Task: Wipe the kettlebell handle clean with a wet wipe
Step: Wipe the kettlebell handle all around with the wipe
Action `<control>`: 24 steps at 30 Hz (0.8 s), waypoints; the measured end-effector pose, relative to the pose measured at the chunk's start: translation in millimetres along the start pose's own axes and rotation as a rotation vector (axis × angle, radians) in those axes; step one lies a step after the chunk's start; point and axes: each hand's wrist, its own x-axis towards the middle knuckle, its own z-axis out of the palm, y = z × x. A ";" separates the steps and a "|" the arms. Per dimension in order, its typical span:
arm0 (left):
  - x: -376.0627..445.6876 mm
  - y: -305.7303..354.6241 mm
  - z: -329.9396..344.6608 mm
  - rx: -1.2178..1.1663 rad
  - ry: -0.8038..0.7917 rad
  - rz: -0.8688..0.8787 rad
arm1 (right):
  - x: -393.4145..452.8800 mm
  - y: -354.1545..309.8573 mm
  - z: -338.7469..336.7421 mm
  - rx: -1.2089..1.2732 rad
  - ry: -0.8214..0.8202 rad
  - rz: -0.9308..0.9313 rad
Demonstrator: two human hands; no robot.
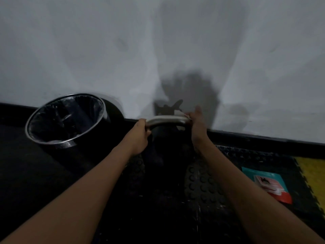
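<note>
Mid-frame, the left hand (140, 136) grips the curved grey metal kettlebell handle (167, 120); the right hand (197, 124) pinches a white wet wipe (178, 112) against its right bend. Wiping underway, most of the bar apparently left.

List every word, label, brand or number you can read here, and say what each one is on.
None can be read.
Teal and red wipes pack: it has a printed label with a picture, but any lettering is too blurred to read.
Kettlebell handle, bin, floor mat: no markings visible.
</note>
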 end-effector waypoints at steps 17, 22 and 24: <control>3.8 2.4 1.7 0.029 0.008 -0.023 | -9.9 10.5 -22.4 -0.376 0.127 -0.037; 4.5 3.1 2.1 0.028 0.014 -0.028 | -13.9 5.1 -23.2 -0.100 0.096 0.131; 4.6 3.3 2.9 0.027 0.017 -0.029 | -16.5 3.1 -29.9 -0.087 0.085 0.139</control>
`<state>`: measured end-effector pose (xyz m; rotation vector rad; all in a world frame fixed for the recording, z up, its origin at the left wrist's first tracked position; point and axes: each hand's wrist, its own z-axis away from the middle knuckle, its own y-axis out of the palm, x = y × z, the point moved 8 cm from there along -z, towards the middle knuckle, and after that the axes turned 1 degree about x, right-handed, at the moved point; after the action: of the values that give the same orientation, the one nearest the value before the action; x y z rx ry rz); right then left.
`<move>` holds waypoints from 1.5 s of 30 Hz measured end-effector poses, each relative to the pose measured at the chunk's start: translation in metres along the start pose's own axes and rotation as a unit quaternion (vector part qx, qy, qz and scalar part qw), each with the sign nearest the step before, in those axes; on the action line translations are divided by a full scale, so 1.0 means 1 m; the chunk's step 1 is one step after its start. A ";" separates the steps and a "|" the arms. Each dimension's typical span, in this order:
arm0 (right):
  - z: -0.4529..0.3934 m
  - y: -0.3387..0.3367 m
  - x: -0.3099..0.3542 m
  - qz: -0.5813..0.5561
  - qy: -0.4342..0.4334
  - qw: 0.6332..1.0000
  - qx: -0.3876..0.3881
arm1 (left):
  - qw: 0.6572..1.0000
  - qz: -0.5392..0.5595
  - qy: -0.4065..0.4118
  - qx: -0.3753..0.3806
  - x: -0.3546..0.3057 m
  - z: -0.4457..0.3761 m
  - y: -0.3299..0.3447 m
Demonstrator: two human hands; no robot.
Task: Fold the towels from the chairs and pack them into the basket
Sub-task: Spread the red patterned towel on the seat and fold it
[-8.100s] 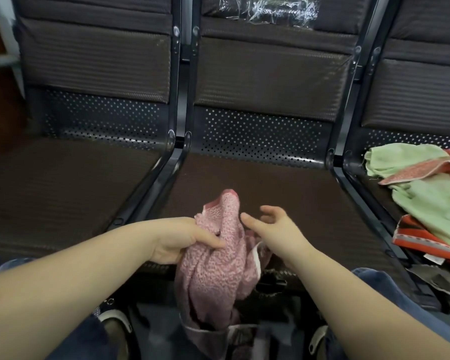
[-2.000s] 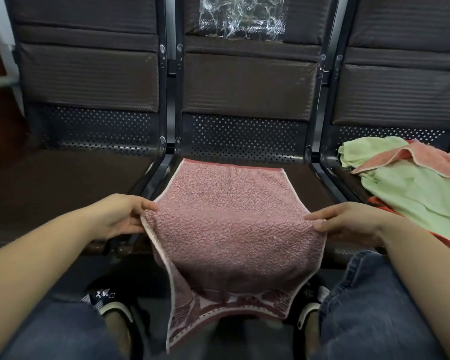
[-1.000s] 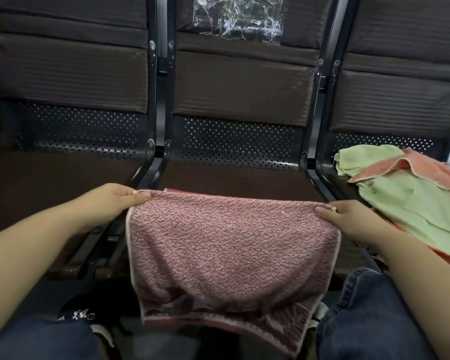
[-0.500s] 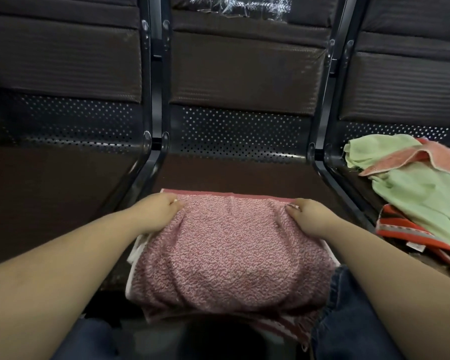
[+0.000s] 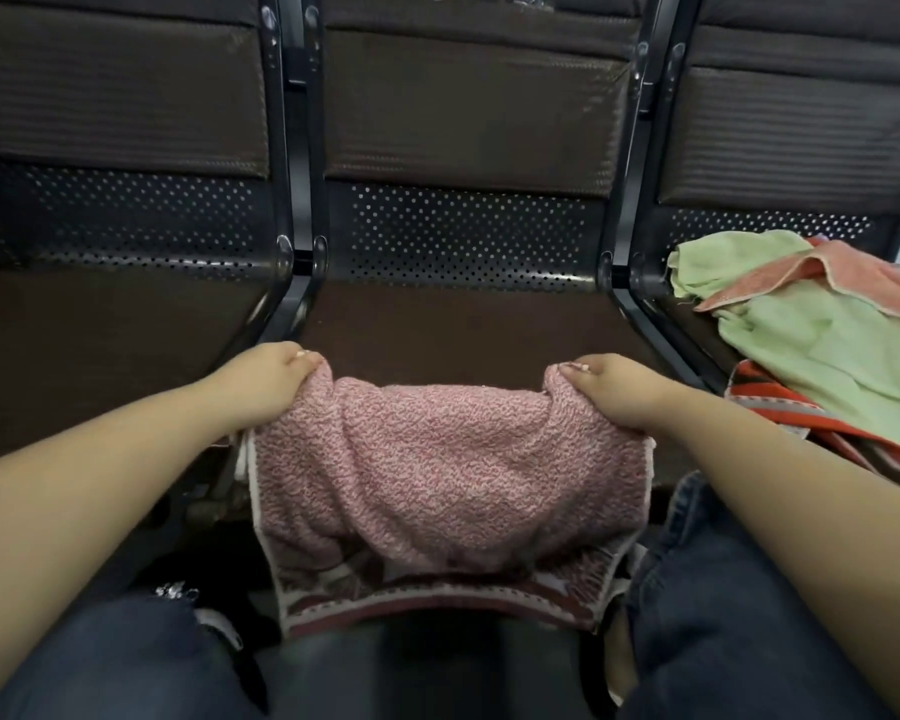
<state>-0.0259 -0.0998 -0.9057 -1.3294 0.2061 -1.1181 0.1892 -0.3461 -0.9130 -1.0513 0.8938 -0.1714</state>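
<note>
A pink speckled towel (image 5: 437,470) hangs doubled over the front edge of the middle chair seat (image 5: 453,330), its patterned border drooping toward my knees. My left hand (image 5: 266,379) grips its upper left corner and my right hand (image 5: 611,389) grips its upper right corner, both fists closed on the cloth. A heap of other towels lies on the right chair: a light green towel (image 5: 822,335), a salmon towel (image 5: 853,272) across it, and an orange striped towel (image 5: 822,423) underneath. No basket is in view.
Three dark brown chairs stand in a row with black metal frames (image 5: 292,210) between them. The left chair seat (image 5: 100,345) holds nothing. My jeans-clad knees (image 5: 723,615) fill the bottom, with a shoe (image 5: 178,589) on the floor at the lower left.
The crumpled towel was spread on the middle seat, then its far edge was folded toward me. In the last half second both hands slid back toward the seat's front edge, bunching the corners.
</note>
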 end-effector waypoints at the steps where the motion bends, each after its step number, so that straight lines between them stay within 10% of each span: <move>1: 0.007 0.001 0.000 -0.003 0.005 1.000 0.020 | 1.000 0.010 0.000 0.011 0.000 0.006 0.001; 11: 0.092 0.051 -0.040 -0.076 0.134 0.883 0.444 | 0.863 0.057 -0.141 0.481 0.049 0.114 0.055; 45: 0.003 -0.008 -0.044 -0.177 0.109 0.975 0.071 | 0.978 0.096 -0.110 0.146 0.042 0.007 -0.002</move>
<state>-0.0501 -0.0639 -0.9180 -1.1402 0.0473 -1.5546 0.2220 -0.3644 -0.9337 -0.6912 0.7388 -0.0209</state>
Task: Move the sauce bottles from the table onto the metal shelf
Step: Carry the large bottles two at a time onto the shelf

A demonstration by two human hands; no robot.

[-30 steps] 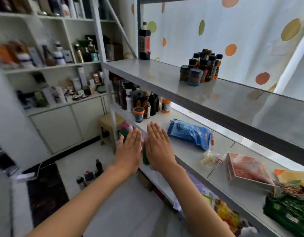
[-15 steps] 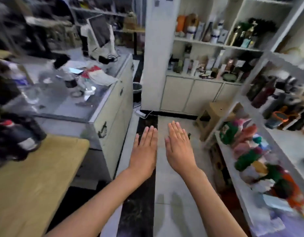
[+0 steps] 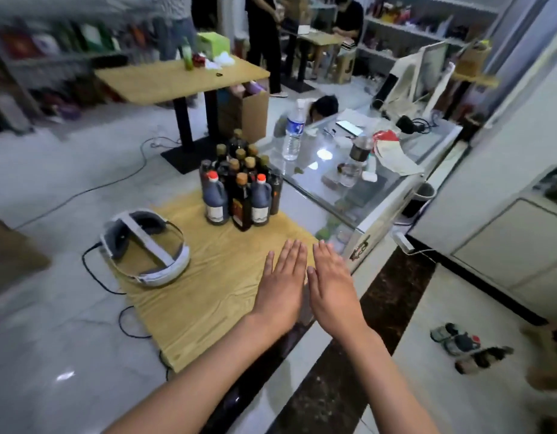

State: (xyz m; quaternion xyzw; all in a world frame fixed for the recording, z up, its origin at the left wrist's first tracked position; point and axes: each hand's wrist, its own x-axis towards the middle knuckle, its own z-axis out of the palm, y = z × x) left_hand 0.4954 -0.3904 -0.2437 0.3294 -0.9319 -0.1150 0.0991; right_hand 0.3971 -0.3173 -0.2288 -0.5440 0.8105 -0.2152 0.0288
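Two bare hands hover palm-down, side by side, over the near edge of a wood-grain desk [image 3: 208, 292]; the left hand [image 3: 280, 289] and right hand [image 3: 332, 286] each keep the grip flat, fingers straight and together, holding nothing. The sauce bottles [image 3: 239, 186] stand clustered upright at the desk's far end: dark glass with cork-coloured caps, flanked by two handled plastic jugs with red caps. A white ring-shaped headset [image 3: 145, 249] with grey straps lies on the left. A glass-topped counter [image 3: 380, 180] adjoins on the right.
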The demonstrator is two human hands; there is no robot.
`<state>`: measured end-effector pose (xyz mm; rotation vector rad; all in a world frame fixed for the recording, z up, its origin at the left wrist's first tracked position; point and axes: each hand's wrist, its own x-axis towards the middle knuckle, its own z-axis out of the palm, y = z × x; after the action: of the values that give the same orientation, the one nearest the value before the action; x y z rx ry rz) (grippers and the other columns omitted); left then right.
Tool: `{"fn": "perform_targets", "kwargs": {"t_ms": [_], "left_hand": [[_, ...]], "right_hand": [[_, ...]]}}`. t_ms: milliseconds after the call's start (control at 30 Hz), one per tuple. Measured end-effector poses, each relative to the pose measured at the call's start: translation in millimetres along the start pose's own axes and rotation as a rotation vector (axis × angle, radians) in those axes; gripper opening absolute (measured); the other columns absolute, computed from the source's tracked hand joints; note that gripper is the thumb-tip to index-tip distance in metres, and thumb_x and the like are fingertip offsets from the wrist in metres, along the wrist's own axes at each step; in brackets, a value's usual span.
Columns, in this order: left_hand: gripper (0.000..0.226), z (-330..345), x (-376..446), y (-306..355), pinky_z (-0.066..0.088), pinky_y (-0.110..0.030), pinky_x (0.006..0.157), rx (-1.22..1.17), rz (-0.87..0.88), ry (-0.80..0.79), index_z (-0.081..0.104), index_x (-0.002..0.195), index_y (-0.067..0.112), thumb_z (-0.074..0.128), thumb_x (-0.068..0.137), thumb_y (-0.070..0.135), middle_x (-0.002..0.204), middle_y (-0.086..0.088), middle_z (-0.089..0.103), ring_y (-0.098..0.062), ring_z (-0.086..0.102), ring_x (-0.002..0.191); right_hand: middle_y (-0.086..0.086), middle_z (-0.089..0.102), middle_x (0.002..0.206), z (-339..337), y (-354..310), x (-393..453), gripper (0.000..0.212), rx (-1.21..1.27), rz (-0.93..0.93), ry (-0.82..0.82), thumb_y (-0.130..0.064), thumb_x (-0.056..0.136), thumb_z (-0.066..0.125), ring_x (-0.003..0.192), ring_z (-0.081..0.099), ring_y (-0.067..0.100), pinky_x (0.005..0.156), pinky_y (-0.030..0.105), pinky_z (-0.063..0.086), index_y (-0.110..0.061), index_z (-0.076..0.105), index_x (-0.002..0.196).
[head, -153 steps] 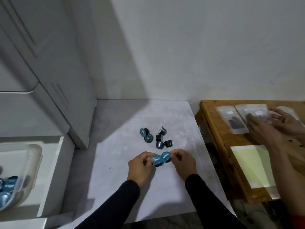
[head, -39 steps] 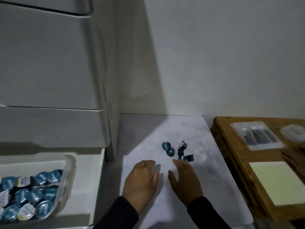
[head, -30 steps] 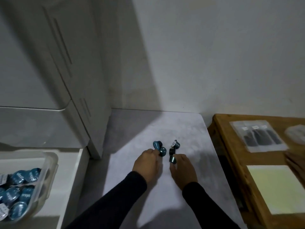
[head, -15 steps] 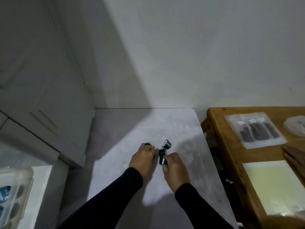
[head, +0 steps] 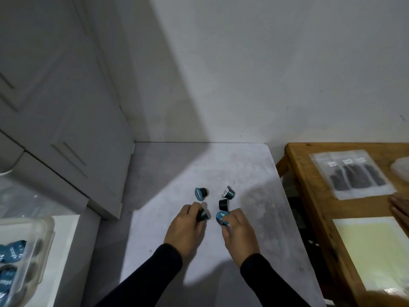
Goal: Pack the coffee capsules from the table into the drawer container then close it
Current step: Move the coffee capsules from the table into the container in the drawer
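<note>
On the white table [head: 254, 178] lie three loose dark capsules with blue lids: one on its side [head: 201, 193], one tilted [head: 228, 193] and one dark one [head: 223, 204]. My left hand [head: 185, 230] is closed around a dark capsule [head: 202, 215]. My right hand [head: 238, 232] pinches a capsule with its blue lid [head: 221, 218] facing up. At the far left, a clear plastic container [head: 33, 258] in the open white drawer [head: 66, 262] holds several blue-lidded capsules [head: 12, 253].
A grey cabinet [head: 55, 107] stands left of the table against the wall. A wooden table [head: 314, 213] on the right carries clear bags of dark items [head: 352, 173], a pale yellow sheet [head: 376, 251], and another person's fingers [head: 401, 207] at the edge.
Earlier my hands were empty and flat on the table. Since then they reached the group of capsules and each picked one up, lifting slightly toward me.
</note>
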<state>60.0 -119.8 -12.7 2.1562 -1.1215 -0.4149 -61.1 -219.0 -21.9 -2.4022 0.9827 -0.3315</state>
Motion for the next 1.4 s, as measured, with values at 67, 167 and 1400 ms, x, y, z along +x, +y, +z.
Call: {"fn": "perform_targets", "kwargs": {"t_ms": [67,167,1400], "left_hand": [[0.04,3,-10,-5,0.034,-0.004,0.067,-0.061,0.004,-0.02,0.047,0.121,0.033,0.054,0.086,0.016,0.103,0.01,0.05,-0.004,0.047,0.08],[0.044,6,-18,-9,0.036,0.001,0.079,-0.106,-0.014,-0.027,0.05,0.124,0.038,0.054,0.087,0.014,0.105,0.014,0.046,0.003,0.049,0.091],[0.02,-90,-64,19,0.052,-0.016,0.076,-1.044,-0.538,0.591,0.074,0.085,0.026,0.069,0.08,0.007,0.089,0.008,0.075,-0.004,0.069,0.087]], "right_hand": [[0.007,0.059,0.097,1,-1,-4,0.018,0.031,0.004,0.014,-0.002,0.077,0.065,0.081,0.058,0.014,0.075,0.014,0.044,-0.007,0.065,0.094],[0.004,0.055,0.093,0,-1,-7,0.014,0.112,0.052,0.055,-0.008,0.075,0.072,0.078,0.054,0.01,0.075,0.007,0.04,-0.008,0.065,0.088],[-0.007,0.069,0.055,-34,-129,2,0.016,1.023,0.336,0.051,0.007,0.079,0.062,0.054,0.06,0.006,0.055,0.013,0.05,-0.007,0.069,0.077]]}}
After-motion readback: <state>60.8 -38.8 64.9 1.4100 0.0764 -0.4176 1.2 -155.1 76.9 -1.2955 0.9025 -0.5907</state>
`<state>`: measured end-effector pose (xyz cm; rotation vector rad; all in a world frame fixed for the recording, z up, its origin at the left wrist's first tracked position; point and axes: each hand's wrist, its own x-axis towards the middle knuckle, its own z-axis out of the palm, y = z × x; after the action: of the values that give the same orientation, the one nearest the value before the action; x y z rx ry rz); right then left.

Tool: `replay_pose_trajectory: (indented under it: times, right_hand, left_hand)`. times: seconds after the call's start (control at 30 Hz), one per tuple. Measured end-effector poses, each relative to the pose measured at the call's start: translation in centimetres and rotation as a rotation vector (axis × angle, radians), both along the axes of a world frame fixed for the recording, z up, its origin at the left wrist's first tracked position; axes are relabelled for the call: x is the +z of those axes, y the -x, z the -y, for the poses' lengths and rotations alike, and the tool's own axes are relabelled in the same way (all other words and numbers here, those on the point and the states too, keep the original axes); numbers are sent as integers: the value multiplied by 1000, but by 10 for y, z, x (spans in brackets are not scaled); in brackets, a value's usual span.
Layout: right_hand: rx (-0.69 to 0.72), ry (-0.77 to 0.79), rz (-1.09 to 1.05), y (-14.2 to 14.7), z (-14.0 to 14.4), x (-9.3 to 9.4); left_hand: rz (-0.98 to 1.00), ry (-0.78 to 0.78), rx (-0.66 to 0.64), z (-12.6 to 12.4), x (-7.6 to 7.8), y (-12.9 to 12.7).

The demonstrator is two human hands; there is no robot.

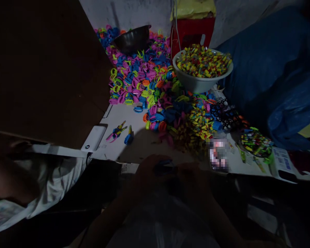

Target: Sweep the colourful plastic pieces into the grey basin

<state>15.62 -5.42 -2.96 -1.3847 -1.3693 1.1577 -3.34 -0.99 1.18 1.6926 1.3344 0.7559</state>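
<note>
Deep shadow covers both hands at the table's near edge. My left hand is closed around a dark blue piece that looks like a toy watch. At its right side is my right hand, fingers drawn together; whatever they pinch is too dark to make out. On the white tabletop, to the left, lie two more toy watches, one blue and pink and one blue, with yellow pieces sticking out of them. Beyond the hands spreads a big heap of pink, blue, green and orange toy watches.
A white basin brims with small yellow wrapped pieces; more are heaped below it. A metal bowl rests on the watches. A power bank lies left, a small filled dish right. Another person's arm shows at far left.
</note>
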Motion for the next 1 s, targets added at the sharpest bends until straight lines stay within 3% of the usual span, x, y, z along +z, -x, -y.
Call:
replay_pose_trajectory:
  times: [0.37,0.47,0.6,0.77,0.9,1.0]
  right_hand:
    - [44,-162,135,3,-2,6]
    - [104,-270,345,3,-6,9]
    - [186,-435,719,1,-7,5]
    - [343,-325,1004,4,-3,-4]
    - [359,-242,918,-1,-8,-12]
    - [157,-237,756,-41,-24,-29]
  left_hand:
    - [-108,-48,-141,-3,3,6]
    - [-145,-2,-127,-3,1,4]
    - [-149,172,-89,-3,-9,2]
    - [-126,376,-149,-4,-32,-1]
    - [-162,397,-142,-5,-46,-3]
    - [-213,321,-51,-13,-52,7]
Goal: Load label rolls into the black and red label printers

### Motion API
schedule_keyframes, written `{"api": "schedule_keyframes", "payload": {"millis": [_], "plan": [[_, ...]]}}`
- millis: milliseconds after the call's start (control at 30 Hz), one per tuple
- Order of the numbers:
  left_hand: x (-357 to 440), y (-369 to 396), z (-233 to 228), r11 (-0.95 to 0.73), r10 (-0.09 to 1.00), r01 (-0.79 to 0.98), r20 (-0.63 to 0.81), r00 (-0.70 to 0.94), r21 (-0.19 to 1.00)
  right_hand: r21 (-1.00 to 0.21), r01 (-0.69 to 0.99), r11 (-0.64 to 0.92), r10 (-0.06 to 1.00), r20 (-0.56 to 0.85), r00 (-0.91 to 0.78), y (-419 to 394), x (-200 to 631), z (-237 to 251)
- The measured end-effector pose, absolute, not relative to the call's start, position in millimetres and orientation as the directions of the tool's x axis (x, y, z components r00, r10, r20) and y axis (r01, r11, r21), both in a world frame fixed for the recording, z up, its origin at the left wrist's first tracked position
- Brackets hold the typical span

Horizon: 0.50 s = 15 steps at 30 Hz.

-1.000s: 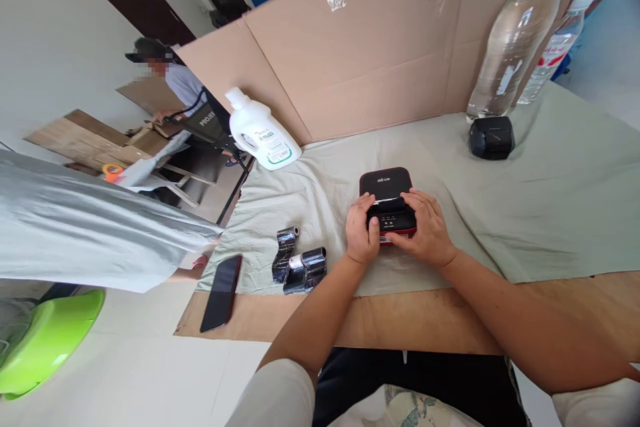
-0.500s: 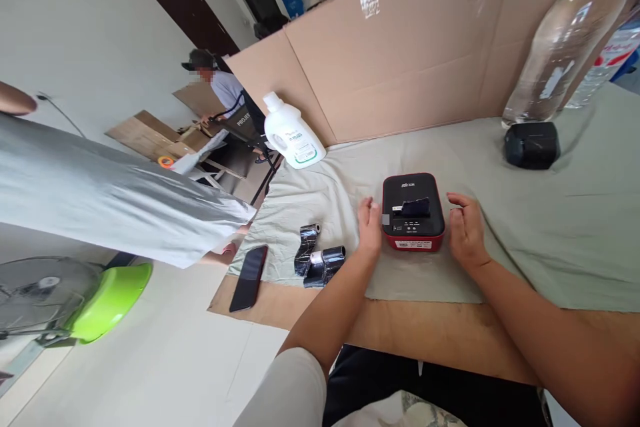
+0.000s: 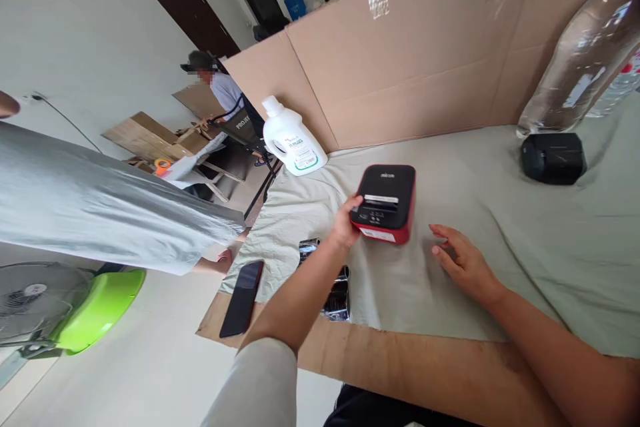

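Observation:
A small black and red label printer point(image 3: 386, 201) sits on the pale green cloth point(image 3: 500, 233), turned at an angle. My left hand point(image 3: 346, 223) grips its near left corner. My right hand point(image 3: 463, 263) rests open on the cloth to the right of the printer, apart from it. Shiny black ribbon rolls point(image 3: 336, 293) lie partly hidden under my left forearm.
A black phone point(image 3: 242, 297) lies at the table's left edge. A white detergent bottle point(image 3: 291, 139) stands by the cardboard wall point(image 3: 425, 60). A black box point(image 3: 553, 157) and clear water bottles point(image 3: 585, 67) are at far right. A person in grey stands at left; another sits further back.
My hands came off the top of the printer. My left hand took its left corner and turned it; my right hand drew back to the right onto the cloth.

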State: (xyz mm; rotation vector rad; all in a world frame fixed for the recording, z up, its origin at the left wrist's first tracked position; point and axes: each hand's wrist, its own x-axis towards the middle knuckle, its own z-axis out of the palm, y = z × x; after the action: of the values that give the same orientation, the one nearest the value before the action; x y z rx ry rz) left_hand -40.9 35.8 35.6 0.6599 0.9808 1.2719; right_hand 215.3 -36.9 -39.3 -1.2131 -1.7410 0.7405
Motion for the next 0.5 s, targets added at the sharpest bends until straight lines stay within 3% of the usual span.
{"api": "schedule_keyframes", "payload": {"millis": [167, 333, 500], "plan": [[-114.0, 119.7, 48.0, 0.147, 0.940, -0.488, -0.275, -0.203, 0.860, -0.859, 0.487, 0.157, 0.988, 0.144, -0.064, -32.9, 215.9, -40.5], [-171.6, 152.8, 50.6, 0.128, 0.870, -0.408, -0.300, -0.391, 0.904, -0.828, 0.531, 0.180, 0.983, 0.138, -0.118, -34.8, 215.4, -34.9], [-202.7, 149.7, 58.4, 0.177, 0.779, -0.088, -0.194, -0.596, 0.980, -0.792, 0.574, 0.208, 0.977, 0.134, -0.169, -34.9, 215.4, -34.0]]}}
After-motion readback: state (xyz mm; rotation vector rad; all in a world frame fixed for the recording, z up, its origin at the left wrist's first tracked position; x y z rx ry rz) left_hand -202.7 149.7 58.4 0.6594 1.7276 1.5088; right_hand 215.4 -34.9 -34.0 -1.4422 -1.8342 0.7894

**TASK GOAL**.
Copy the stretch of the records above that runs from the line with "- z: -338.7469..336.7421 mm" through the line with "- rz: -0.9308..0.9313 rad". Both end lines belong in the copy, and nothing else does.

**ANSWER SECTION**.
  - z: -338.7469..336.7421 mm
  - rx: -1.2089..1.2732 rad
  - ry: -0.8214..0.8202 rad
  - rz: -0.9308..0.9313 rad

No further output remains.